## INSTRUCTIONS TO FOLLOW
Your answer should consist solely of the lines from the first line of the data through the line with "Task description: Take", each reproduced exactly.

## GIVEN ENTRIES
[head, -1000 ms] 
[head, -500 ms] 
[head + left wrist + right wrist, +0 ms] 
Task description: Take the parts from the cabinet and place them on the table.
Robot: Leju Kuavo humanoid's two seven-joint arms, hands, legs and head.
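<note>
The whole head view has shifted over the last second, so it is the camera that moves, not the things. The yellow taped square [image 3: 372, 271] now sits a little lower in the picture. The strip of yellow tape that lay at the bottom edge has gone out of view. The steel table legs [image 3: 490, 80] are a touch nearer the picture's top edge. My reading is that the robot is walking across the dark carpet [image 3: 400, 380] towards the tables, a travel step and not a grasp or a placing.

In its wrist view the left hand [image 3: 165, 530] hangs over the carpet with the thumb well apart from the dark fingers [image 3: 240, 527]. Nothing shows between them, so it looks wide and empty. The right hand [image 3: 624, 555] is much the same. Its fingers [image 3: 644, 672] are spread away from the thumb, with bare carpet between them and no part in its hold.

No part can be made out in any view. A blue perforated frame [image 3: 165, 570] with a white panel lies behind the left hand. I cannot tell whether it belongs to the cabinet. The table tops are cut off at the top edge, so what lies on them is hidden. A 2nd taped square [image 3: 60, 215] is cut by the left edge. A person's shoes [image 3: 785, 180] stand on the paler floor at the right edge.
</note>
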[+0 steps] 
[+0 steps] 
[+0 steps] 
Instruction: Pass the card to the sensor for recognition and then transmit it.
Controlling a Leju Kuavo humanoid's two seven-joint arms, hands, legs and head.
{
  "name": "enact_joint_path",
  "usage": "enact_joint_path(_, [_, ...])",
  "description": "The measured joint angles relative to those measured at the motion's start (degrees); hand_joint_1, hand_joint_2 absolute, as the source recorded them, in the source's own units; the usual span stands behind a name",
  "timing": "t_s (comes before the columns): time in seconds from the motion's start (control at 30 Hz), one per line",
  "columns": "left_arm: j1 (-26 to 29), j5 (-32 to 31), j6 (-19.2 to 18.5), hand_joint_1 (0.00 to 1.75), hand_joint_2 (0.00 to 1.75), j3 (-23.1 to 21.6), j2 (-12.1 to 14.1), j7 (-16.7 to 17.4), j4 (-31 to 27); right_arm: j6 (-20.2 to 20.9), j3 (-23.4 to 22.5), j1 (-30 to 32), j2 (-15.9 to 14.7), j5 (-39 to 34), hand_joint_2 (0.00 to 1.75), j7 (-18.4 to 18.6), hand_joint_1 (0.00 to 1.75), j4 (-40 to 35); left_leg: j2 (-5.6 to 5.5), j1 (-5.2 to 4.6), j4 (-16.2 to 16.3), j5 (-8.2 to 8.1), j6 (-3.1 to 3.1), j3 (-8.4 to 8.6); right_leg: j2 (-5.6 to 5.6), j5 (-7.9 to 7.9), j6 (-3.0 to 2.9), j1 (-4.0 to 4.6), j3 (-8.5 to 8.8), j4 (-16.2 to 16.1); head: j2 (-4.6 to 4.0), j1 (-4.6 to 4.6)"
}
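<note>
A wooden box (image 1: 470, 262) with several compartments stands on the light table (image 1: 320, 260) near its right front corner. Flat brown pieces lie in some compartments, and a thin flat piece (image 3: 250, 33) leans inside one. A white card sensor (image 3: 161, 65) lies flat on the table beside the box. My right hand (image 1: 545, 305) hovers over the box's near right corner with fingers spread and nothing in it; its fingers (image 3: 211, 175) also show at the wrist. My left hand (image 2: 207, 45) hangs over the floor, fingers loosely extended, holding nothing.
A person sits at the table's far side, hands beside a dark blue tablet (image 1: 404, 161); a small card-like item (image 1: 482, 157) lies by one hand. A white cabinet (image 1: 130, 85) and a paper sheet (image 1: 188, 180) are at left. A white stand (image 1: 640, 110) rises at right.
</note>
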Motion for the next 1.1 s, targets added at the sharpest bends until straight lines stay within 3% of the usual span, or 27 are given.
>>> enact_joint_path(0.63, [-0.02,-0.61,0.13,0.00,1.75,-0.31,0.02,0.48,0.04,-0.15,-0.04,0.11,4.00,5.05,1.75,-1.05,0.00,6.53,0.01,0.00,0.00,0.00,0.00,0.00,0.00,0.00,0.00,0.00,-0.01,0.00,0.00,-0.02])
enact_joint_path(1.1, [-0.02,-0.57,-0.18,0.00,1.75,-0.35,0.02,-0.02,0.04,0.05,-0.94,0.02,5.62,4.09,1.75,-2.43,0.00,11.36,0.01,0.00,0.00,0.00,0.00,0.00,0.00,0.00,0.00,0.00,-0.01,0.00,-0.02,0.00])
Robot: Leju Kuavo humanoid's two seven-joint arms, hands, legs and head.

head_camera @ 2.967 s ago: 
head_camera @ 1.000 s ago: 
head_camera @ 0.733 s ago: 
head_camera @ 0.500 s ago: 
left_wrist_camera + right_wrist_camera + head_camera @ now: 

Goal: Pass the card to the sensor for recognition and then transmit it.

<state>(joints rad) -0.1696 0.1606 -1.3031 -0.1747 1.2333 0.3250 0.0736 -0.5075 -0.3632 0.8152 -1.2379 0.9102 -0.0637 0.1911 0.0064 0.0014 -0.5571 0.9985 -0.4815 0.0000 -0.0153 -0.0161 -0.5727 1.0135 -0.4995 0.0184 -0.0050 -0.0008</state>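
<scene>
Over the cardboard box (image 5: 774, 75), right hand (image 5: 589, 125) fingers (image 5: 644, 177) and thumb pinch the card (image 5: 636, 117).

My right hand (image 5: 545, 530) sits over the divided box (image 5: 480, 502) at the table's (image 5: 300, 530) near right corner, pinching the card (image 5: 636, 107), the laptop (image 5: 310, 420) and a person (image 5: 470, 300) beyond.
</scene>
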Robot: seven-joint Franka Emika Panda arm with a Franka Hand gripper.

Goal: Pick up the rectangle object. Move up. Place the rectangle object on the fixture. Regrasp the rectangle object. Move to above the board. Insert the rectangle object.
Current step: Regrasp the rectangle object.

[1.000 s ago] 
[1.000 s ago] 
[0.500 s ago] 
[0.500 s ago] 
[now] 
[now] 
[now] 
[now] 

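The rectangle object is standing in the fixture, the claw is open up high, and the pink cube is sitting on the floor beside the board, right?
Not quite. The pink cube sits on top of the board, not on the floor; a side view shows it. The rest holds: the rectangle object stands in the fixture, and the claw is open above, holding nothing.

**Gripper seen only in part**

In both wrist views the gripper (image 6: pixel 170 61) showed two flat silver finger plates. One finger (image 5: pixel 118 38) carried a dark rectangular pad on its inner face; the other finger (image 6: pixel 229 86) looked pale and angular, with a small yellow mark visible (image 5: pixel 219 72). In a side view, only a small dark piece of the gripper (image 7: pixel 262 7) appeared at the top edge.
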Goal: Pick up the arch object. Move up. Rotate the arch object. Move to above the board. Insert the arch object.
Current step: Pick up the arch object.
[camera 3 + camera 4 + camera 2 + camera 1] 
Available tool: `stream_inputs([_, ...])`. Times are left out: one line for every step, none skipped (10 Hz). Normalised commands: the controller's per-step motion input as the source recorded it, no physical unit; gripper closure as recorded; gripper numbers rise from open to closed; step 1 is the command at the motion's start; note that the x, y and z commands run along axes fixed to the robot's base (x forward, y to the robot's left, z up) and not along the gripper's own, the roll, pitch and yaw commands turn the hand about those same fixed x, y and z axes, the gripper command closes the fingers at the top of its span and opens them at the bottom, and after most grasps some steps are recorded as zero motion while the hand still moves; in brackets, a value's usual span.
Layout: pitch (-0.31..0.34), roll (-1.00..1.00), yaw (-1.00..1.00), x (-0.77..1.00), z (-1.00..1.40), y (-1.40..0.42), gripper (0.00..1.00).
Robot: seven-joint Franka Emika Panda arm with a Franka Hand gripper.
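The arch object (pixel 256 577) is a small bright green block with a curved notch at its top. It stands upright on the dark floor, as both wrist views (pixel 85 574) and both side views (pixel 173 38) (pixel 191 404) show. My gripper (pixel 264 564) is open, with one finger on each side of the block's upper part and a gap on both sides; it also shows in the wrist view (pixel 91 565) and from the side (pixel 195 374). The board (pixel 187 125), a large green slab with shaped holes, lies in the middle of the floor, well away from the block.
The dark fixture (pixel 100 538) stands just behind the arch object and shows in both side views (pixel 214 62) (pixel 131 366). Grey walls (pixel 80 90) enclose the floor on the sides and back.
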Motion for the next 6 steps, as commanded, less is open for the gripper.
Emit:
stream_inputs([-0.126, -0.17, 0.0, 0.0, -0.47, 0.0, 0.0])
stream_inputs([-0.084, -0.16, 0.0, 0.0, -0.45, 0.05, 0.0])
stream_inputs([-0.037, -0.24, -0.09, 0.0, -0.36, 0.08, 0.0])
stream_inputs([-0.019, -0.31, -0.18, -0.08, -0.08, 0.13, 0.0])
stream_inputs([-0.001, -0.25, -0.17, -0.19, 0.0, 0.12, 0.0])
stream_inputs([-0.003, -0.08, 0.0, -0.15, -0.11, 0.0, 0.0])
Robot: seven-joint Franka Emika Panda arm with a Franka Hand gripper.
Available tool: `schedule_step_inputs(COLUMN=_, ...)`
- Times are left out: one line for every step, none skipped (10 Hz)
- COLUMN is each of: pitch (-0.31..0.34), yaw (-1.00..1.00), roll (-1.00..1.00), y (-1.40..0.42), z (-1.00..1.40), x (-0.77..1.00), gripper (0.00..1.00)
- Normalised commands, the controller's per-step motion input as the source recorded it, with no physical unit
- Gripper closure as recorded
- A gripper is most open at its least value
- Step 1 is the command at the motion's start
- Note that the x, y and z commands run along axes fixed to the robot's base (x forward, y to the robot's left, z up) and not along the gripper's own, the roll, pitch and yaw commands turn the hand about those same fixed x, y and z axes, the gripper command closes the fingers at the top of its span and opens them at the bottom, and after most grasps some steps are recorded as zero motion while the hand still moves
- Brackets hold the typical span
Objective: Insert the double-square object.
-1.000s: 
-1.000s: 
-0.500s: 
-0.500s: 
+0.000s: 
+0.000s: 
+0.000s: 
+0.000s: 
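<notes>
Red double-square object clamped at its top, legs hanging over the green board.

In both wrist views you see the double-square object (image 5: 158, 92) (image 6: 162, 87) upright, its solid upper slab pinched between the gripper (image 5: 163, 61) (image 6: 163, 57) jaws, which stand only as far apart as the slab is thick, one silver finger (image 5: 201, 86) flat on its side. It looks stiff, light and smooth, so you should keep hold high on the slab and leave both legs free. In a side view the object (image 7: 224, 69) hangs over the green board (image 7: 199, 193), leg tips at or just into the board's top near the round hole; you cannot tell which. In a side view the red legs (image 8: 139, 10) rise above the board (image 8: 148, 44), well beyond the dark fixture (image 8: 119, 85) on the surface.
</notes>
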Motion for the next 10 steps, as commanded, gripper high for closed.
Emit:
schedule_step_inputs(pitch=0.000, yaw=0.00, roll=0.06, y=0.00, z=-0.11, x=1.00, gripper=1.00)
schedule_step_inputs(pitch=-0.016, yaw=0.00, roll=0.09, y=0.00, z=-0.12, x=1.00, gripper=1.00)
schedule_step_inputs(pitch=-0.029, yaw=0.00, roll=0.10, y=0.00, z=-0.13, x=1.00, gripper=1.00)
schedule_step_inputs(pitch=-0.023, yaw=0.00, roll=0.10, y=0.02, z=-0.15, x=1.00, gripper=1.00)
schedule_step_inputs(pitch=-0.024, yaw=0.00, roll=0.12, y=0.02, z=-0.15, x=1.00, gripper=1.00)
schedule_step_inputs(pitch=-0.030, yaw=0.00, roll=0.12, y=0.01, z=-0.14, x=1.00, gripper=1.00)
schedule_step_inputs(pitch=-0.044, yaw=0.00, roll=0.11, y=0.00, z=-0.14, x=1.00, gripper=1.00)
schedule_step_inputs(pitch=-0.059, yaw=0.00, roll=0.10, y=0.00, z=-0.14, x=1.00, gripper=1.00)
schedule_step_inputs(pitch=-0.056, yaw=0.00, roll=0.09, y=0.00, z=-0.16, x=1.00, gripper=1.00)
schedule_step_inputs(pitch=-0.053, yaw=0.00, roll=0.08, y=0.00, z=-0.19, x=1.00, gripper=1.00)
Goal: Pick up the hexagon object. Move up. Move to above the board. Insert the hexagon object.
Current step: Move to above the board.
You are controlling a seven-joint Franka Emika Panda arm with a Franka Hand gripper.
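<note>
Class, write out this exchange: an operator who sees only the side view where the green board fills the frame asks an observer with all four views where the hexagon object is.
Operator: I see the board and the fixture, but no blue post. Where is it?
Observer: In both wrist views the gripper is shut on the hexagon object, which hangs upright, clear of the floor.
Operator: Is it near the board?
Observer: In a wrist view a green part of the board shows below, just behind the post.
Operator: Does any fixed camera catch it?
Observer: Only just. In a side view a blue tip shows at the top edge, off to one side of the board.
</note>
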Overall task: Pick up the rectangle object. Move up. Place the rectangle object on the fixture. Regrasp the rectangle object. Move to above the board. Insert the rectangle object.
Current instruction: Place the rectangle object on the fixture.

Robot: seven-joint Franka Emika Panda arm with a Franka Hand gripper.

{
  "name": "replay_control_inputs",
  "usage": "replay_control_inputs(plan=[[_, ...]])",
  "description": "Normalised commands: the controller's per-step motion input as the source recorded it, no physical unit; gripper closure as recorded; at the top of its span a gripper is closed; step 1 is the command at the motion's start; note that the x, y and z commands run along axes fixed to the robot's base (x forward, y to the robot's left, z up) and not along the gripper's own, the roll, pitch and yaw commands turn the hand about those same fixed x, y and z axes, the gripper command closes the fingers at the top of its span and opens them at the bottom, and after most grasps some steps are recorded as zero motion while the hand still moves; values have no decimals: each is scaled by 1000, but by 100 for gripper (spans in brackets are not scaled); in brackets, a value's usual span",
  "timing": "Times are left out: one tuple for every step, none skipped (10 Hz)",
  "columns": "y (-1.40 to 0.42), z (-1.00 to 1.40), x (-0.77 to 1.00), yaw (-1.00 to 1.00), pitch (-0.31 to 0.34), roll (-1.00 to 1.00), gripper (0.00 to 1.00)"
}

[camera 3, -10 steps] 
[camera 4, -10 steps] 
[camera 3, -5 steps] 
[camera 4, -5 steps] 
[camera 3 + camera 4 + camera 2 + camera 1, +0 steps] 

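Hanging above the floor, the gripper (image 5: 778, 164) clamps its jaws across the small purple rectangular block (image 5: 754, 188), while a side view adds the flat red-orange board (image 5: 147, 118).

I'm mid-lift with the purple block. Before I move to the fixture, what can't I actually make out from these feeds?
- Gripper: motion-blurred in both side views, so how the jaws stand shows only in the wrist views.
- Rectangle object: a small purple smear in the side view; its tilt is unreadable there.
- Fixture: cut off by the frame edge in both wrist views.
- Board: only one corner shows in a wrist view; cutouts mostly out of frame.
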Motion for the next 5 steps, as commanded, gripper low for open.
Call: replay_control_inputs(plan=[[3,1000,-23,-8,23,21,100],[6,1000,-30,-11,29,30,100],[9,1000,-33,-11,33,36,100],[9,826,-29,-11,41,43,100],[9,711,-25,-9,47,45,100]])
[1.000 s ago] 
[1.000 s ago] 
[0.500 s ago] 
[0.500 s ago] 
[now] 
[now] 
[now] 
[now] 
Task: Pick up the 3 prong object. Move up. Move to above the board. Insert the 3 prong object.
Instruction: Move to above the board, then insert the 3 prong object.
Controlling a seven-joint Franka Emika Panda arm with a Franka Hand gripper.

## RESULT OF THE EXERCISE
[head, -1000 ms] 
[head, -500 ms] 
[head + left wrist + right wrist, +0 ms] 
Task description: Take the parts from the cabinet and place them on the table.

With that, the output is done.